Hi all,
I could use some help: I have one folder with a bunch of files in them, I know that any file that is the same exact size needs to be deleted even if it not the same file. I just need to keep one file that is that size at any given time. I am just looking for a ruthless down and dirty script to help with this.
I believe the following will do what you want. You absolutely have to try this on a test folder before using it elsewhere.
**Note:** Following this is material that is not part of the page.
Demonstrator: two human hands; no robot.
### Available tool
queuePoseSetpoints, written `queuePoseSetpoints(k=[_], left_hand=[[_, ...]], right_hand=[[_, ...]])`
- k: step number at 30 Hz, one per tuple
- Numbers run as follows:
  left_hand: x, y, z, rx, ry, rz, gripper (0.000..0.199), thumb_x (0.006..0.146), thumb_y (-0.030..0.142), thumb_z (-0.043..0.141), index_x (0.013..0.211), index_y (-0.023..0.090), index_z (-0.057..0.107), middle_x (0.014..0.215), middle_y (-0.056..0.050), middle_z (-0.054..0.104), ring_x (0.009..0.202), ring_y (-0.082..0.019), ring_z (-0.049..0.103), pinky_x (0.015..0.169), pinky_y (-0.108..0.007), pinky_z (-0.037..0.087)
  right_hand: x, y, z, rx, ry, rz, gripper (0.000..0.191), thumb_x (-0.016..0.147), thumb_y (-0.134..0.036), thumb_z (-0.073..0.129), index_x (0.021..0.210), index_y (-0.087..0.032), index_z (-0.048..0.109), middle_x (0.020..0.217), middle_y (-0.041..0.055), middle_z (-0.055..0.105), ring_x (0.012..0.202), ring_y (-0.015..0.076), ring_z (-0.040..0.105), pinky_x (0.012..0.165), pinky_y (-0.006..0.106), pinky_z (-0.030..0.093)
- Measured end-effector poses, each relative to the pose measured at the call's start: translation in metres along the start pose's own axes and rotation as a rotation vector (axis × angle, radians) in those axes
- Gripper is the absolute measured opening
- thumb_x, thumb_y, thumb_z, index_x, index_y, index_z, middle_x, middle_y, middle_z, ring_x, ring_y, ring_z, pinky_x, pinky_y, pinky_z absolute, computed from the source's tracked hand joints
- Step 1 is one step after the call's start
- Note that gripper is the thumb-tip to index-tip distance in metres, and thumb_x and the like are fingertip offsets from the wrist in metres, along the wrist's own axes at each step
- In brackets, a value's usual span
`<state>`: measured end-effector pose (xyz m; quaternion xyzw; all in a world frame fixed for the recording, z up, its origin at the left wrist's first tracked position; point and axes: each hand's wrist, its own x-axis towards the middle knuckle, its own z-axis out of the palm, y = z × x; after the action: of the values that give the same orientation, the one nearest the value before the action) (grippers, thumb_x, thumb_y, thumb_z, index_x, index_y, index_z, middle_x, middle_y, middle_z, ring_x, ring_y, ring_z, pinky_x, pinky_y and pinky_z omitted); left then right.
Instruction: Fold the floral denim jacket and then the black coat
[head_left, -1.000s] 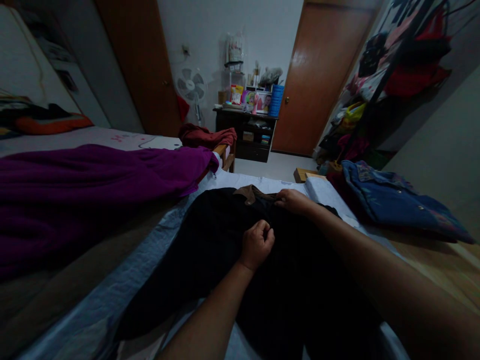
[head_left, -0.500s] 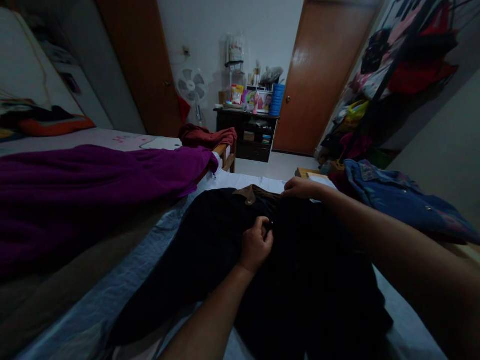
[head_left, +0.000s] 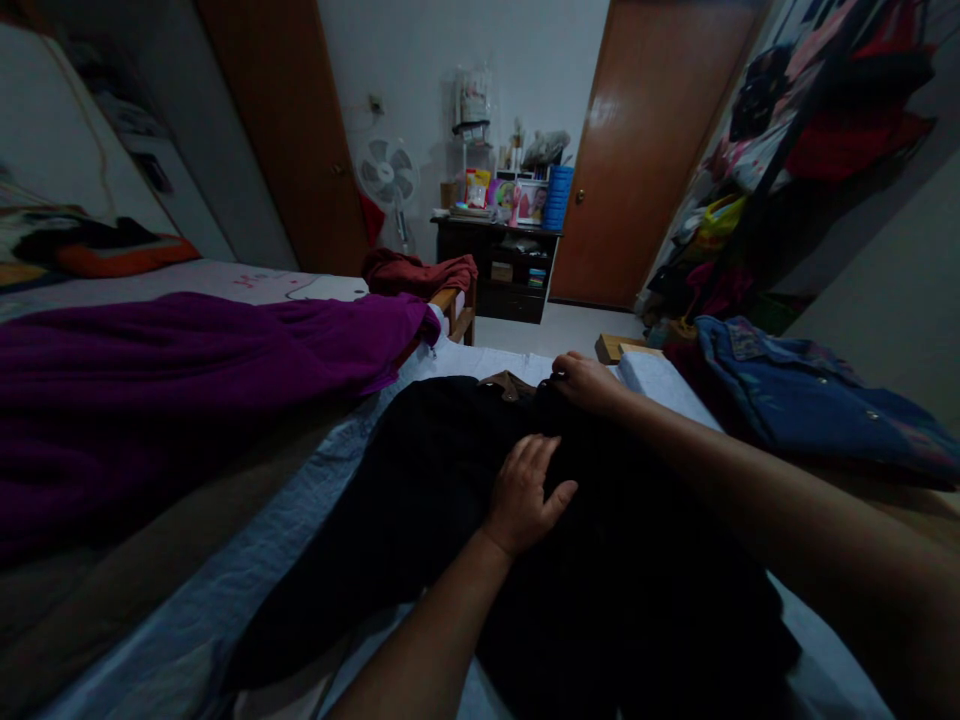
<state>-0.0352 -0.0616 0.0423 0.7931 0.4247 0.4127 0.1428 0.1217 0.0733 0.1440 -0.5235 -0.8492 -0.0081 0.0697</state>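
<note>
A black jacket (head_left: 420, 490) with a brown collar (head_left: 508, 385) lies spread on the bed, its sleeve stretching toward the lower left. My left hand (head_left: 526, 495) rests on the jacket's front with fingers and thumb apart, holding nothing. Higher up, by the collar, my right hand (head_left: 589, 383) pinches the jacket's upper edge between thumb and fingers. Dark fabric hides any details around the lower front.
A purple blanket (head_left: 225, 370) covers the neighbouring bed at left, a rust-coloured cloth (head_left: 416, 272) at its end. A folded denim jacket (head_left: 817, 390) lies to the right. Beyond stand a white fan (head_left: 388, 172), a dark cabinet (head_left: 499, 293) and a wooden door (head_left: 622, 150).
My left hand has let go of the jacket's front edge and opened flat. My right hand has shifted slightly left, drawing the jacket's edge over part of the brown collar.
</note>
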Motion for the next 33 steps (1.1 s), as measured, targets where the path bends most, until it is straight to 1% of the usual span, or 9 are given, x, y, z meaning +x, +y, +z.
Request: queuePoseSetpoints(k=[4, 10, 15, 18, 20, 24, 27, 31, 33], left_hand=[[-0.002, -0.002, 0.005, 0.049, -0.053, 0.004, 0.055, 0.093, 0.044, 0.047, 0.141, 0.019, 0.04, 0.143, -0.011, 0.047, 0.139, -0.026, 0.032, 0.114, -0.046, 0.03], [-0.002, -0.004, 0.009, 0.098, -0.083, -0.019, 0.051, 0.094, 0.042, 0.045, 0.139, 0.018, 0.043, 0.142, -0.011, 0.049, 0.136, -0.025, 0.038, 0.114, -0.046, 0.032], [-0.001, -0.005, 0.01, 0.084, -0.06, -0.004, 0.045, 0.094, 0.04, 0.046, 0.134, 0.02, 0.05, 0.136, -0.01, 0.055, 0.131, -0.024, 0.045, 0.111, -0.045, 0.036], [-0.001, -0.007, 0.01, 0.087, -0.048, 0.005, 0.045, 0.094, 0.04, 0.046, 0.132, 0.018, 0.052, 0.134, -0.011, 0.058, 0.13, -0.025, 0.047, 0.11, -0.046, 0.038], [-0.002, -0.007, 0.01, 0.085, -0.041, 0.012, 0.044, 0.094, 0.039, 0.047, 0.131, 0.017, 0.053, 0.133, -0.012, 0.058, 0.129, -0.025, 0.047, 0.109, -0.047, 0.039], [-0.002, -0.009, 0.011, 0.074, -0.032, 0.02, 0.041, 0.093, 0.036, 0.049, 0.13, 0.02, 0.055, 0.131, -0.01, 0.06, 0.128, -0.024, 0.049, 0.109, -0.046, 0.04], [-0.003, -0.01, 0.012, 0.069, -0.029, 0.008, 0.039, 0.093, 0.035, 0.049, 0.128, 0.021, 0.057, 0.13, -0.009, 0.061, 0.127, -0.024, 0.05, 0.109, -0.046, 0.04], [-0.002, -0.012, 0.014, -0.011, -0.016, -0.048, 0.037, 0.091, 0.036, 0.051, 0.123, 0.02, 0.06, 0.129, -0.01, 0.061, 0.126, -0.024, 0.051, 0.11, -0.047, 0.037], [-0.001, -0.015, 0.012, -0.15, 0.001, -0.109, 0.037, 0.089, 0.037, 0.053, 0.119, 0.019, 0.061, 0.126, -0.01, 0.063, 0.122, -0.025, 0.053, 0.108, -0.047, 0.038]], right_hand=[[-0.013, 0.018, -0.003, 0.031, -0.215, -0.068, 0.028, 0.091, -0.026, 0.048, 0.112, -0.017, 0.065, 0.113, 0.011, 0.066, 0.104, 0.0209, 0.06, 0.087, 0.027, 0.042], [-0.066, 0.064, -0.015, -0.026, -0.052, 0.186, 0.043, 0.09, -0.039, 0.051, 0.123, -0.013, 0.058, 0.124, 0.0189, 0.06, 0.113, 0.0285, 0.057, 0.096, 0.038, 0.042], [-0.125, 0.078, -0.014, 0.028, -0.076, 0.39, 0.063, 0.084, -0.054, 0.055, 0.132, -0.013, 0.051, 0.124, 0.0198, 0.061, 0.112, 0.0309, 0.059, 0.093, 0.04, 0.045], [-0.151, 0.069, -0.01, 0.083, -0.093, 0.469, 0.07, 0.083, -0.055, 0.054, 0.136, -0.011, 0.044, 0.12, 0.0205, 0.063, 0.107, 0.0312, 0.062, 0.088, 0.039, 0.047], [-0.161, 0.063, -0.006, 0.102, -0.055, 0.494, 0.067, 0.082, -0.046, 0.056, 0.137, -0.011, 0.043, 0.12, 0.0201, 0.063, 0.106, 0.0307, 0.062, 0.087, 0.039, 0.047], [-0.17, 0.051, -0.002, 0.198, 0.114, 0.504, 0.053, 0.075, -0.02, 0.051, 0.128, -0.015, 0.053, 0.118, 0.0131, 0.066, 0.107, 0.0253, 0.062, 0.092, 0.034, 0.045], [-0.175, 0.036, -0.013, 0.387, 0.277, 0.515, 0.046, 0.073, -0.019, 0.047, 0.118, -0.017, 0.061, 0.109, 0.009, 0.069, 0.101, 0.0238, 0.064, 0.09, 0.034, 0.047], [-0.19, -0.012, -0.042, 0.604, 0.412, 0.373, 0.042, 0.076, -0.026, 0.05, 0.116, -0.02, 0.062, 0.109, 0.0075, 0.068, 0.101, 0.0247, 0.062, 0.09, 0.037, 0.047], [-0.199, -0.046, -0.053, 0.632, 0.397, 0.241, 0.039, 0.076, -0.023, 0.051, 0.112, -0.023, 0.063, 0.11, 0.0064, 0.066, 0.103, 0.024, 0.061, 0.092, 0.037, 0.045]])
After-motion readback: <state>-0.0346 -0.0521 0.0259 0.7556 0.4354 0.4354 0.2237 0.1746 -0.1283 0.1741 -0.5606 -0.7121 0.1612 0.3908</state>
All deleted files are moved to the trash
set sourceFolder to choose folder
set fileSizes to {}
tell application "Finder"
set theFiles to every file in sourceFolder as alias list
repeat with aFile in theFiles
set the end of fileSizes to size of aFile
end repeat
end tell
set previousFileSizes to {item 1 of fileSizes} # as suggested by Yvan
set deleteList to {}
repeat with i from 2 to (count fileSizes)
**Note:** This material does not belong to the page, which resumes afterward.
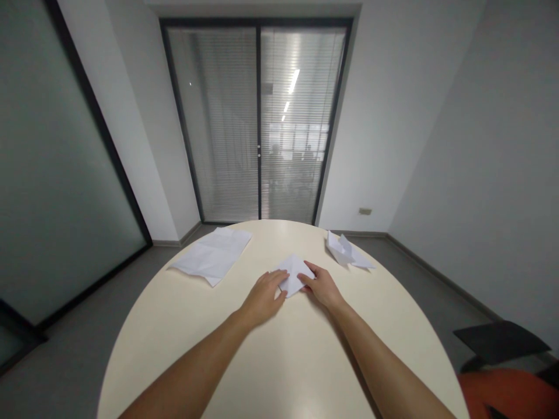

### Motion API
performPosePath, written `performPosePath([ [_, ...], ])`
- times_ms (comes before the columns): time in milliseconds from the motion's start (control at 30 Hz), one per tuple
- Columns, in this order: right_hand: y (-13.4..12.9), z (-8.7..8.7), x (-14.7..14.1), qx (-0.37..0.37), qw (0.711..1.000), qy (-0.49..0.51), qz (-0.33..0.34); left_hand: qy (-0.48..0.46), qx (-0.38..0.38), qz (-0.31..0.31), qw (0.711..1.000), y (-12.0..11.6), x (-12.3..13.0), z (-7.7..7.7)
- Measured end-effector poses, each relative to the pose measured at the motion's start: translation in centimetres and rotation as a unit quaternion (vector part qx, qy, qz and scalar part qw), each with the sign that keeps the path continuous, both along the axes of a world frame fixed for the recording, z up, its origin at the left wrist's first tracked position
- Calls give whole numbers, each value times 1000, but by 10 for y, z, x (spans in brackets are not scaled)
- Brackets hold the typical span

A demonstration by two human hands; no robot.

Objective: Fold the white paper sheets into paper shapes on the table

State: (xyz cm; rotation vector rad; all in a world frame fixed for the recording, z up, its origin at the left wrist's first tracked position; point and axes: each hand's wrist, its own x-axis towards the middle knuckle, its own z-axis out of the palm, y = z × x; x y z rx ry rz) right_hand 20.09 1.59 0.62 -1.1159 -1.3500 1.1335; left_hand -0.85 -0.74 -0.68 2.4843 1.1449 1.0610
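A folded piece of white paper (293, 269), roughly diamond-shaped, is between my two hands over the middle of the table. My left hand (264, 295) is at its left side, fingers over the paper and thumb at the lower edge. With the thumb on top and fingers at the edge and beneath, my right hand (322, 285) pinches the right corner. Farther left lies a creased white sheet (213, 253), spread out. A folded paper shape (343, 249), with flaps standing up, rests at the right.
The round cream table (279, 361) has its far edge toward a glazed door with blinds (257, 128). Beyond the table's right edge stands a chair with an orange seat (509, 393) and black armrest (502, 340). A frosted glass panel (61, 163) is at the left.
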Motion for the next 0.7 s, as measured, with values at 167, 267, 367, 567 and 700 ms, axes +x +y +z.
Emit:
performPosePath([
  [167,4,-4,7,84,988,-57,-115,43,10,-11,999,-4,1,0],
  [267,-1,2,6,138,972,-154,-108,50,24,-4,998,-4,0,1],
  [367,-10,8,-1,156,970,-183,-25,55,29,2,998,-5,0,4],
  [567,-21,5,-12,206,936,-255,130,42,24,-10,999,-7,1,10],
  [700,-23,11,-12,235,907,-320,141,40,12,-8,999,-8,1,12],
])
set anItem to item i of fileSizes
if (previousFileSizes contains anItem) then set end of deleteList to item i of theFiles
set end of previousFileSizes to anItem
end repeat
set AppleScript's text item delimiters to ":"
repeat with anItem in deleteList
display dialog "Delete " & quote & text item -1 of (anItem as text) & quote default button 2
end repeat
set AppleScript's text item delimiters to ""
--An alternative dialog that prompts only once.
--display dialog "Delete " & (count deleteList) & " duplicate files." buttons {"Cancel", "OK"} default button 1
tell application "Finder" to delete deleteList
The procedure I used to find duplicates is adapted from a post by Nigel at:
Here, no need to coerce the file references list to aliases list. It is enough this:
set theFiles to every file in sourceFolder
No need text Item delimeters too. And default button there should always be a button with less dangerous consequences:
repeat with anItem in deleteList
tell application "Finder" to display dialog "Delete the following file?" & ¬
return & return & name of anItem default button "Cancel"
end repeat
Otherwise, the script is good and simple enough to remove duplicates without searching in subfolders.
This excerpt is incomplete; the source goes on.